> [DATA UNDER STUDY]
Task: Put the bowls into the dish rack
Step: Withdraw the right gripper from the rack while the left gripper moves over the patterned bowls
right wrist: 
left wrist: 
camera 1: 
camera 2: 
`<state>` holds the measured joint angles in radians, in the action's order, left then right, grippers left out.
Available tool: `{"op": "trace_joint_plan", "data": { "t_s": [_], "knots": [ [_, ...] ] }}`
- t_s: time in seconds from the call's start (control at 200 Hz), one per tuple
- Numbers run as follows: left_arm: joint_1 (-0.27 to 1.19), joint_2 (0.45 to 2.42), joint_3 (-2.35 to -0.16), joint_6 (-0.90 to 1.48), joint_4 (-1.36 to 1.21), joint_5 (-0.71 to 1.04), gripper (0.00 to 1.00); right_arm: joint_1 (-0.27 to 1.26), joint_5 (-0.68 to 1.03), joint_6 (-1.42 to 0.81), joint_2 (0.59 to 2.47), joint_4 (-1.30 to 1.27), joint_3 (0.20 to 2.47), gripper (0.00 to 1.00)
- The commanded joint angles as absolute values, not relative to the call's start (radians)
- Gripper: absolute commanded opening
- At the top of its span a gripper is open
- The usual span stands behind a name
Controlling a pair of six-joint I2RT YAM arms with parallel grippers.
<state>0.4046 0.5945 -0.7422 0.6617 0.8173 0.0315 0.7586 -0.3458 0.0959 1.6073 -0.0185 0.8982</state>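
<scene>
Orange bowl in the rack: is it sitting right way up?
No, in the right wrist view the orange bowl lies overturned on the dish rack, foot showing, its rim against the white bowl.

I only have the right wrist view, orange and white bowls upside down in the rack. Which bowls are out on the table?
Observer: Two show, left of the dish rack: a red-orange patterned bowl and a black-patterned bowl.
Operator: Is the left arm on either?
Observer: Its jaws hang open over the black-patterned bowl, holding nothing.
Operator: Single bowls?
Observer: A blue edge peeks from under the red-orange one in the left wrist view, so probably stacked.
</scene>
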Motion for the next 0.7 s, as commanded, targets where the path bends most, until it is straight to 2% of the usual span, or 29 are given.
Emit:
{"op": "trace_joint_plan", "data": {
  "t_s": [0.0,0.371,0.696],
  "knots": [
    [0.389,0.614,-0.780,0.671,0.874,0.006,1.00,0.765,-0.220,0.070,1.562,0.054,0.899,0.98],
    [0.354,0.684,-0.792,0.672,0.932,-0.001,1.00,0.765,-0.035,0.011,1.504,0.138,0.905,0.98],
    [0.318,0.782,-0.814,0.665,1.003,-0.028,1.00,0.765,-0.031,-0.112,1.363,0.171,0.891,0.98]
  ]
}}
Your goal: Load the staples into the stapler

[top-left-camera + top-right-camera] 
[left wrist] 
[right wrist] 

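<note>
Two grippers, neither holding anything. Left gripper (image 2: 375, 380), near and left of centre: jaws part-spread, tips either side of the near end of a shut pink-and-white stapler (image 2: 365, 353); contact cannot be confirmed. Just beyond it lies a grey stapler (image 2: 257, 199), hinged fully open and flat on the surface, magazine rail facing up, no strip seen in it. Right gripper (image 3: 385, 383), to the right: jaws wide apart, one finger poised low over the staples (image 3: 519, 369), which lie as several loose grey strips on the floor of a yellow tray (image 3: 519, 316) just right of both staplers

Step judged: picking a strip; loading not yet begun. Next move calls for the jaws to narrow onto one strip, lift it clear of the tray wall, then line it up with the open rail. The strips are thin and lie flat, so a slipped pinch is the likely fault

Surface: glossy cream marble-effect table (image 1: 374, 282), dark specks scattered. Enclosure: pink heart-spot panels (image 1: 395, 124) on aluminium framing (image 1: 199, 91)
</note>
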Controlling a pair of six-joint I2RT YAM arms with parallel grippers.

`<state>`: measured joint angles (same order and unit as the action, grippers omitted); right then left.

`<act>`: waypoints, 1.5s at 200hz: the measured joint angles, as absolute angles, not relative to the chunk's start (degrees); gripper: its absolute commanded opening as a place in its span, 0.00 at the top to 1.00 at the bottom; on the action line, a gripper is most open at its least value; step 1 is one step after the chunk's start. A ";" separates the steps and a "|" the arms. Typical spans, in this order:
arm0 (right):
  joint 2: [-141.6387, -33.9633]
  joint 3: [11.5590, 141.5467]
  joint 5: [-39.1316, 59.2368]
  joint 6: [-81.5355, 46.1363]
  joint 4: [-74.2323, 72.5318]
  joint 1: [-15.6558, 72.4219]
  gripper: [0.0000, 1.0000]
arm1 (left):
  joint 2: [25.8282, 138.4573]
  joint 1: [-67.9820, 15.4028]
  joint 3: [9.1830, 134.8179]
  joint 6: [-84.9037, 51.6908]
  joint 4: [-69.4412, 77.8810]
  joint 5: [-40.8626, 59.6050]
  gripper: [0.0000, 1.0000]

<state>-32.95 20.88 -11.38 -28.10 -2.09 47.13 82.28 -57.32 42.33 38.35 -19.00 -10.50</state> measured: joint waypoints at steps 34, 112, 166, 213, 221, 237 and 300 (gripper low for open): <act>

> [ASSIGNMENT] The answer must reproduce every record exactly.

> [SOLUTION BELOW]
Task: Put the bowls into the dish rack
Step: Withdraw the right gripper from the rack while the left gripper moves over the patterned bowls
right wrist: 
left wrist: 
camera 1: 
camera 2: 
`<state>` holds the measured joint angles in radians, in the action's order, left then right, grippers left out.
Available tool: `{"op": "trace_joint_plan", "data": { "t_s": [_], "knots": [ [_, ...] ] }}`
- t_s: time in seconds from the call's start (control at 200 Hz), one per tuple
- Numbers run as follows: left_arm: joint_1 (-0.27 to 1.19), joint_2 (0.45 to 2.42), joint_3 (-2.35 to -0.16), joint_6 (-0.90 to 1.48), joint_4 (-1.36 to 1.21), joint_5 (-0.71 to 1.04), gripper (0.00 to 1.00); right_arm: joint_1 (-0.27 to 1.26), joint_5 (-0.68 to 1.03), joint_6 (-1.42 to 0.81), joint_2 (0.59 to 2.47), joint_4 (-1.30 to 1.27), joint_3 (0.20 to 2.47), gripper (0.00 to 1.00)
- The commanded joint angles as absolute values, not relative to the call's start (radians)
- Gripper: absolute commanded opening
- At the top of its span a gripper is open
- The usual span stands behind a name
Controlling a pair of six-joint I2RT YAM arms with parallel grippers.
<state>0.4046 0.5945 -0.7422 0.6617 0.8173 0.0315 0.7586 -0.3458 0.0959 1.6073 -0.0185 0.8982</state>
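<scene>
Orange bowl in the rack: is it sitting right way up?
No, in the right wrist view the orange bowl lies overturned on the dish rack, foot showing, its rim against the white bowl.

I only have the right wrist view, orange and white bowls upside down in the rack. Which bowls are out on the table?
Observer: Two show, left of the dish rack: a red-orange patterned bowl and a black-patterned bowl.
Operator: Is the left arm on either?
Observer: Its jaws hang open over the black-patterned bowl, holding nothing.
Operator: Single bowls?
Observer: A blue edge peeks from under the red-orange one in the left wrist view, so probably stacked.
</scene>
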Motion for the next 0.7 s, as commanded, targets where the path bends most, until it is straight to 2% of the usual span, or 29 are given.
Emit:
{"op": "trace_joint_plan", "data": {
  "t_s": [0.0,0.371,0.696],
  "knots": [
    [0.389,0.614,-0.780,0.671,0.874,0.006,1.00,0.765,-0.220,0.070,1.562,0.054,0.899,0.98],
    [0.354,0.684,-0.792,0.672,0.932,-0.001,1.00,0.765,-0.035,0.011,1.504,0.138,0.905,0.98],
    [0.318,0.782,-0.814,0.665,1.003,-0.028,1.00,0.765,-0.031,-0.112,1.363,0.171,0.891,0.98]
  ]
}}
Your goal: Load the staples into the stapler

[top-left-camera + top-right-camera] 
[left wrist] 
[right wrist] 

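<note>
Two grippers, neither holding anything. Left gripper (image 2: 375, 380), near and left of centre: jaws part-spread, tips either side of the near end of a shut pink-and-white stapler (image 2: 365, 353); contact cannot be confirmed. Just beyond it lies a grey stapler (image 2: 257, 199), hinged fully open and flat on the surface, magazine rail facing up, no strip seen in it. Right gripper (image 3: 385, 383), to the right: jaws wide apart, one finger poised low over the staples (image 3: 519, 369), which lie as several loose grey strips on the floor of a yellow tray (image 3: 519, 316) just right of both staplers

Step judged: picking a strip; loading not yet begun. Next move calls for the jaws to narrow onto one strip, lift it clear of the tray wall, then line it up with the open rail. The strips are thin and lie flat, so a slipped pinch is the likely fault

Surface: glossy cream marble-effect table (image 1: 374, 282), dark specks scattered. Enclosure: pink heart-spot panels (image 1: 395, 124) on aluminium framing (image 1: 199, 91)
</note>
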Controlling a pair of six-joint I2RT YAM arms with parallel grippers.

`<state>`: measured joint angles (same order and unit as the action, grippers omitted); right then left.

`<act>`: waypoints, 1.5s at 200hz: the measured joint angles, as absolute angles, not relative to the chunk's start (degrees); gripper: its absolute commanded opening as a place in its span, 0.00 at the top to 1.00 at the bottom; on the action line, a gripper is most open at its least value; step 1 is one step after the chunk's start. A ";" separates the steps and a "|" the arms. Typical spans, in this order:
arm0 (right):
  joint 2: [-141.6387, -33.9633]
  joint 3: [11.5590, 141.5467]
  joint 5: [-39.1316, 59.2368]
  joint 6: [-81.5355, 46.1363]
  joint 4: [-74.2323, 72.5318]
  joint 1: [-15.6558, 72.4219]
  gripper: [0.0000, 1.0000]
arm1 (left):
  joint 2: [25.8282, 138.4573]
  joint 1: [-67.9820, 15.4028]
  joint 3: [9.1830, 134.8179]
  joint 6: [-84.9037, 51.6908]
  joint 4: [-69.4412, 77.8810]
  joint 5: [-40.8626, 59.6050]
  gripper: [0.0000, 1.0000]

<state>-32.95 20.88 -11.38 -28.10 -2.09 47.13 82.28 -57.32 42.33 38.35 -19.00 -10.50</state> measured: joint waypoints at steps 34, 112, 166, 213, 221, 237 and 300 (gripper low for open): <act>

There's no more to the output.